◆ Assigned task
Return the listing beneath precisely, with every line intact.

◆ Data block
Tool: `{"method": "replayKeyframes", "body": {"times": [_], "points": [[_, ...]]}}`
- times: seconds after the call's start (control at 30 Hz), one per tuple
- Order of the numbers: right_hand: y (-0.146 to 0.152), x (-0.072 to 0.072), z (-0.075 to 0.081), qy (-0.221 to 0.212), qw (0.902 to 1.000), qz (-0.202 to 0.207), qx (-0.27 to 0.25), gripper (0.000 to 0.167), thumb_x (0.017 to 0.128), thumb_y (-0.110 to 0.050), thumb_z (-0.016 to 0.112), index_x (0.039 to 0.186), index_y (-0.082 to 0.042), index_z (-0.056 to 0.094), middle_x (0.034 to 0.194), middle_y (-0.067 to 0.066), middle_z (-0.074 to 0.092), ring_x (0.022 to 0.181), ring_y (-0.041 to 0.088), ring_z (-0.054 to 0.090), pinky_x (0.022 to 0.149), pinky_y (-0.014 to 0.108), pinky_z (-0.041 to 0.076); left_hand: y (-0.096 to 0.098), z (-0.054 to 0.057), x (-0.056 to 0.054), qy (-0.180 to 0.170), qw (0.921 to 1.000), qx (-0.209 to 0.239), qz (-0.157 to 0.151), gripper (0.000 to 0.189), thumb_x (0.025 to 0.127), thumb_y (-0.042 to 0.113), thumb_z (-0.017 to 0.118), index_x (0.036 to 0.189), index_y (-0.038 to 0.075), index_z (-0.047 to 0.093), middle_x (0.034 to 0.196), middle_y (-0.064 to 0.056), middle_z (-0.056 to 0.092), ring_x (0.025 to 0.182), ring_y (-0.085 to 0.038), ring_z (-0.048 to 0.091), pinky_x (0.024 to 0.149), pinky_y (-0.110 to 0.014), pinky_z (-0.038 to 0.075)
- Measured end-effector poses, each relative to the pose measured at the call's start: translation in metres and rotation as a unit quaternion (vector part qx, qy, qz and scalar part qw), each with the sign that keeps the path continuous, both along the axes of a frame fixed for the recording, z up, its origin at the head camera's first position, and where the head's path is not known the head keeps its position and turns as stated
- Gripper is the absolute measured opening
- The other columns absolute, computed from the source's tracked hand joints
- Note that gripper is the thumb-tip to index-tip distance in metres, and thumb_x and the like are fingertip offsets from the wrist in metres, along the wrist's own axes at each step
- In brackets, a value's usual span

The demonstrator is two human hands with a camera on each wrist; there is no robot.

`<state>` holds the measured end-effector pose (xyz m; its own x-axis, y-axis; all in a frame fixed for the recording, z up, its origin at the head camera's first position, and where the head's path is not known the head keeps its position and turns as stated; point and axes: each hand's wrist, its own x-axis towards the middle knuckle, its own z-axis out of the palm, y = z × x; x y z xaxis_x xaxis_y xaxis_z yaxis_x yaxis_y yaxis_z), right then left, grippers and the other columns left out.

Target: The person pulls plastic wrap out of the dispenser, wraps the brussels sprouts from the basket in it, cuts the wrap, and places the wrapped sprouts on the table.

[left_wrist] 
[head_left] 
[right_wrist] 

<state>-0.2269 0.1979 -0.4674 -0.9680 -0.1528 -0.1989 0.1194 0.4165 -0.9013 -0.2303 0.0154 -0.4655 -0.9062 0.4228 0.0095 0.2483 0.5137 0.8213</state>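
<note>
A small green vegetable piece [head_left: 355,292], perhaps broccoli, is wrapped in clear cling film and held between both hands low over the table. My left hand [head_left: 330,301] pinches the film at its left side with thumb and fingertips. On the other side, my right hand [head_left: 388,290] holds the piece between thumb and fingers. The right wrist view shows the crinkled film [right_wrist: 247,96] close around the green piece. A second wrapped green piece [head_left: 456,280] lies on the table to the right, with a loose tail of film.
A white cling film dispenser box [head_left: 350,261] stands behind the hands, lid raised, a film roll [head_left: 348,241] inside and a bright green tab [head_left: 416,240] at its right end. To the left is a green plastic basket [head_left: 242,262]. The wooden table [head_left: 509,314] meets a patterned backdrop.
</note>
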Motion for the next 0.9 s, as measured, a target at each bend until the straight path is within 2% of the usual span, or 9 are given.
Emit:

◆ Your response
Tool: `{"method": "replayKeyframes", "body": {"times": [_], "points": [[_, ...]]}}`
- times: seconds after the call's start (control at 30 Hz), one per tuple
- Order of the numbers: right_hand: y (-0.146 to 0.152), x (-0.072 to 0.072), z (-0.075 to 0.081), qy (-0.221 to 0.212), qw (0.902 to 1.000), qz (-0.202 to 0.207), qx (-0.27 to 0.25), gripper (0.000 to 0.167), thumb_x (0.017 to 0.128), thumb_y (-0.110 to 0.050), thumb_z (-0.016 to 0.112), index_x (0.039 to 0.186), index_y (-0.082 to 0.042), index_z (-0.056 to 0.094), middle_x (0.034 to 0.194), middle_y (-0.067 to 0.066), middle_z (-0.074 to 0.092), ring_x (0.022 to 0.181), ring_y (-0.041 to 0.088), ring_z (-0.054 to 0.090), pinky_x (0.022 to 0.149), pinky_y (-0.014 to 0.108), pinky_z (-0.041 to 0.076); left_hand: y (-0.096 to 0.098), z (-0.054 to 0.057), x (-0.056 to 0.054), qy (-0.180 to 0.170), qw (0.921 to 1.000), qx (-0.209 to 0.239), qz (-0.157 to 0.151), gripper (0.000 to 0.189), thumb_x (0.025 to 0.127), thumb_y (-0.042 to 0.113), thumb_z (-0.017 to 0.118), index_x (0.036 to 0.189), index_y (-0.038 to 0.075), index_z (-0.047 to 0.093), middle_x (0.034 to 0.196), middle_y (-0.064 to 0.056), middle_z (-0.056 to 0.092), ring_x (0.025 to 0.182), ring_y (-0.085 to 0.038), ring_z (-0.048 to 0.091), pinky_x (0.024 to 0.149), pinky_y (-0.110 to 0.014), pinky_z (-0.038 to 0.075)
- Measured end-effector poses, each relative to the pose measured at the call's start: translation in metres and rotation as a unit quaternion (vector part qx, qy, qz and scalar part qw), each with the sign that keeps the path continuous, both along the axes of a frame fixed for the recording, z up, its origin at the head camera's first position, and where the head's path is not known the head keeps its position and turns as stated
- Gripper is the absolute measured opening
- The other columns absolute, computed from the source's tracked hand joints
- Note that gripper is the thumb-tip to index-tip distance in metres, and thumb_x and the like are fingertip offsets from the wrist in metres, along the wrist's own axes at each step
- In brackets, a value's usual span

The demonstrator is two human hands with a camera on each wrist; there is no robot.

`<state>` holds the measured end-effector pose (xyz m; its own x-axis, y-axis; all in a frame fixed for the recording, z up, its origin at the head camera's first position, and where the head's path is not known the head keeps its position and turns as stated; point and axes: each hand's wrist, its own x-axis towards the middle knuckle, its own z-axis out of the palm, y = z × x; x y z xaxis_x xaxis_y xaxis_z yaxis_x yaxis_y yaxis_z), right then left, grippers and the other columns left out.

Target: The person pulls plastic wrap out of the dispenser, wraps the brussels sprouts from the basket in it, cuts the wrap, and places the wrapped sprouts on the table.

[left_wrist] 
[head_left] 
[right_wrist] 

<state>-0.2269 0.1979 -0.4674 -0.9680 -0.1528 -0.1989 0.1194 0.4165 -0.9013 -0.2303 0.0154 -0.4655 -0.9062 0.4228 0.0095 0.2483 0.5137 0.8213</state>
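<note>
A small green vegetable piece [head_left: 355,292], perhaps broccoli, is wrapped in clear cling film and held between both hands low over the table. My left hand [head_left: 330,301] pinches the film at its left side with thumb and fingertips. On the other side, my right hand [head_left: 388,290] holds the piece between thumb and fingers. The right wrist view shows the crinkled film [right_wrist: 247,96] close around the green piece. A second wrapped green piece [head_left: 456,280] lies on the table to the right, with a loose tail of film.
A white cling film dispenser box [head_left: 350,261] stands behind the hands, lid raised, a film roll [head_left: 348,241] inside and a bright green tab [head_left: 416,240] at its right end. To the left is a green plastic basket [head_left: 242,262]. The wooden table [head_left: 509,314] meets a patterned backdrop.
</note>
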Motion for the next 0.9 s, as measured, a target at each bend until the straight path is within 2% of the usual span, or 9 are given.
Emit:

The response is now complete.